TASK INSTRUCTIONS — None of the pictures should be copied, though every line of the listing must be printed exactly.

= Beginning of Section =

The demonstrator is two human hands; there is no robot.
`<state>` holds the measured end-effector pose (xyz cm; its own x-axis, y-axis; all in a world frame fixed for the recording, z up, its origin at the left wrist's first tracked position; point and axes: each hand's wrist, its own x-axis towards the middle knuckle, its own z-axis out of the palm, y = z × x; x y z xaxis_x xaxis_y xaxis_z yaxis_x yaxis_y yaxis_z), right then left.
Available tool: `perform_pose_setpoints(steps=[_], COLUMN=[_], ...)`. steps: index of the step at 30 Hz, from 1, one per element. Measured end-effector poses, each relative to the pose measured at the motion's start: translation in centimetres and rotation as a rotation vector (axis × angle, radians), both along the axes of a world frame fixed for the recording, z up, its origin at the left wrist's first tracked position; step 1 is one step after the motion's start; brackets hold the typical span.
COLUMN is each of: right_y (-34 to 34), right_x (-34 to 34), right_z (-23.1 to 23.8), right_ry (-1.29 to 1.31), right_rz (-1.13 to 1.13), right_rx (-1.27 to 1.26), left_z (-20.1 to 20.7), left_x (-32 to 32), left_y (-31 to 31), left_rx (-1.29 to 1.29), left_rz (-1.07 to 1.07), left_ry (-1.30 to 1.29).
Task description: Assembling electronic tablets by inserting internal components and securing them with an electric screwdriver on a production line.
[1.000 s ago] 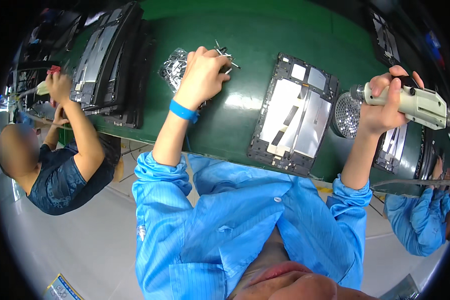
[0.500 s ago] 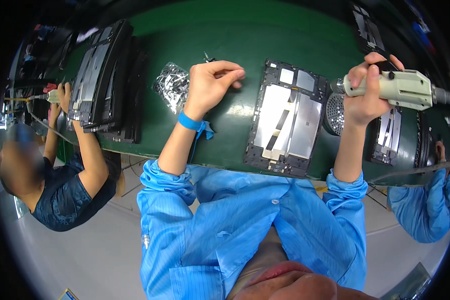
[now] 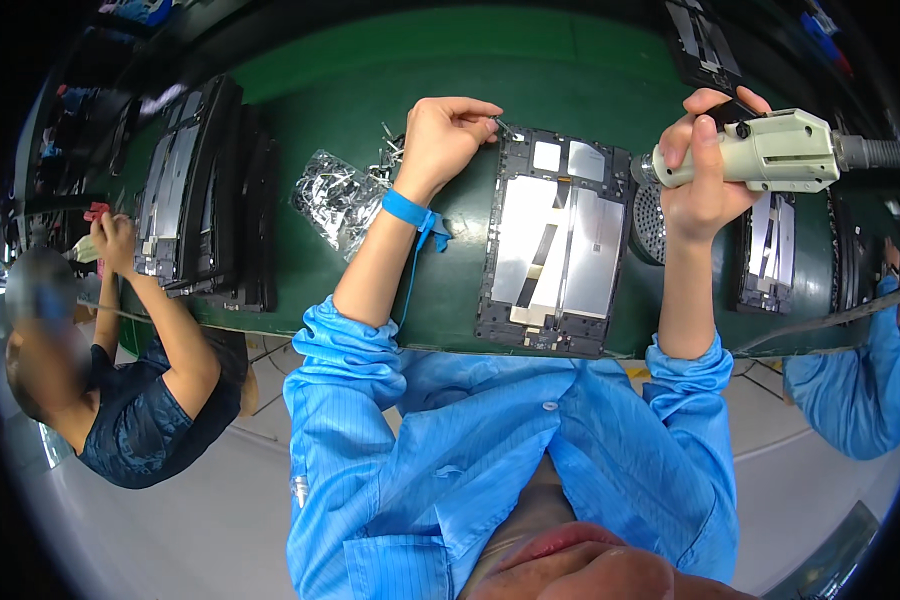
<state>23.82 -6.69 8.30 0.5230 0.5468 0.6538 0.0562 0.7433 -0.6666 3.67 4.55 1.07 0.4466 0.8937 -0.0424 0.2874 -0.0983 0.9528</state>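
An opened tablet body [image 3: 592,255], black-framed with silver plates inside, lies flat on the green bench in front of me. At its far left corner my left hand [image 3: 442,145] pinches a small metal part [image 3: 505,126], too small to name exactly; its tip is at the corner. A blue wrist strap [image 3: 410,210] circles that wrist. My right hand [image 3: 708,185] is wrapped around a cream electric screwdriver [image 3: 795,155], held sideways over the bench to the right of the tablet, its nose pointing left.
A clear bag of small shiny parts [image 3: 330,200] lies left of my forearm, with loose metal pieces [image 3: 392,150] beside it. A round perforated metal dish [image 3: 650,225] sits under the screwdriver nose. Stacked tablet bodies [image 3: 205,200] stand left, near a co-worker [image 3: 140,400]. Another tablet body [image 3: 767,250] lies right.
My left hand has moved right to the tablet's far left corner, and the small metal part now shows in its fingers. The right hand still holds the screwdriver, slightly further left in view.
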Motion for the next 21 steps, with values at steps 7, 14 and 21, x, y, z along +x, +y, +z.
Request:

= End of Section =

EXERCISE OUTPUT —
The demonstrator is two human hands; there is no robot.
`<state>` holds the measured end-effector pose (xyz cm; its own x-axis, y-axis; all in a world frame fixed for the recording, z up, its origin at the left wrist's first tracked position; point and axes: each hand's wrist, its own x-axis towards the middle knuckle, its own z-axis out of the palm, y = z × x; x y z xaxis_x xaxis_y xaxis_z yaxis_x yaxis_y yaxis_z), right then left.
Available tool: `perform_pose_setpoints(steps=[_], COLUMN=[_], ...)`. steps: index of the step at 30 Hz, from 1, one per element. Measured end-effector poses, each relative to the pose measured at the motion's start: translation in centimetres and rotation as a rotation vector (axis × angle, radians), both along the axes of a world frame fixed for the recording, z up, its origin at the left wrist's first tracked position; step 1 is one step after the motion's start; brackets hold the typical span.
COLUMN is each of: right_y (-34 to 34), right_x (-34 to 34), right_z (-23.1 to 23.8), right_ry (-1.29 to 1.31), right_rz (-1.13 to 1.13), right_rx (-1.27 to 1.26), left_z (-20.1 to 20.7), left_x (-32 to 32), left_y (-31 to 31), left_rx (-1.29 to 1.29), left_rz (-1.07 to 1.07), left_ry (-1.30 to 1.29).
Task description: Assembling electronic tablets by inserting internal components and securing them with an electric screwdriver on a production line.
[1.000 s ago] 
[0.500 s ago] 
[now] 
<state>23.82 -6.69 8.30 0.5230 0.5468 0.6538 0.0562 0.7433 -0.6666 3.67 4.55 1.07 0.4466 0.8937 -0.0424 0.2874 -0.0983 0.9528</state>
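An opened tablet body [image 3: 592,255], black-framed with silver plates inside, lies flat on the green bench in front of me. At its far left corner my left hand [image 3: 442,145] pinches a small metal part [image 3: 505,126], too small to name exactly; its tip is at the corner. A blue wrist strap [image 3: 410,210] circles that wrist. My right hand [image 3: 708,185] is wrapped around a cream electric screwdriver [image 3: 795,155], held sideways over the bench to the right of the tablet, its nose pointing left.
A clear bag of small shiny parts [image 3: 330,200] lies left of my forearm, with loose metal pieces [image 3: 392,150] beside it. A round perforated metal dish [image 3: 650,225] sits under the screwdriver nose. Stacked tablet bodies [image 3: 205,200] stand left, near a co-worker [image 3: 140,400]. Another tablet body [image 3: 767,250] lies right.
My left hand has moved right to the tablet's far left corner, and the small metal part now shows in its fingers. The right hand still holds the screwdriver, slightly further left in view.
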Motion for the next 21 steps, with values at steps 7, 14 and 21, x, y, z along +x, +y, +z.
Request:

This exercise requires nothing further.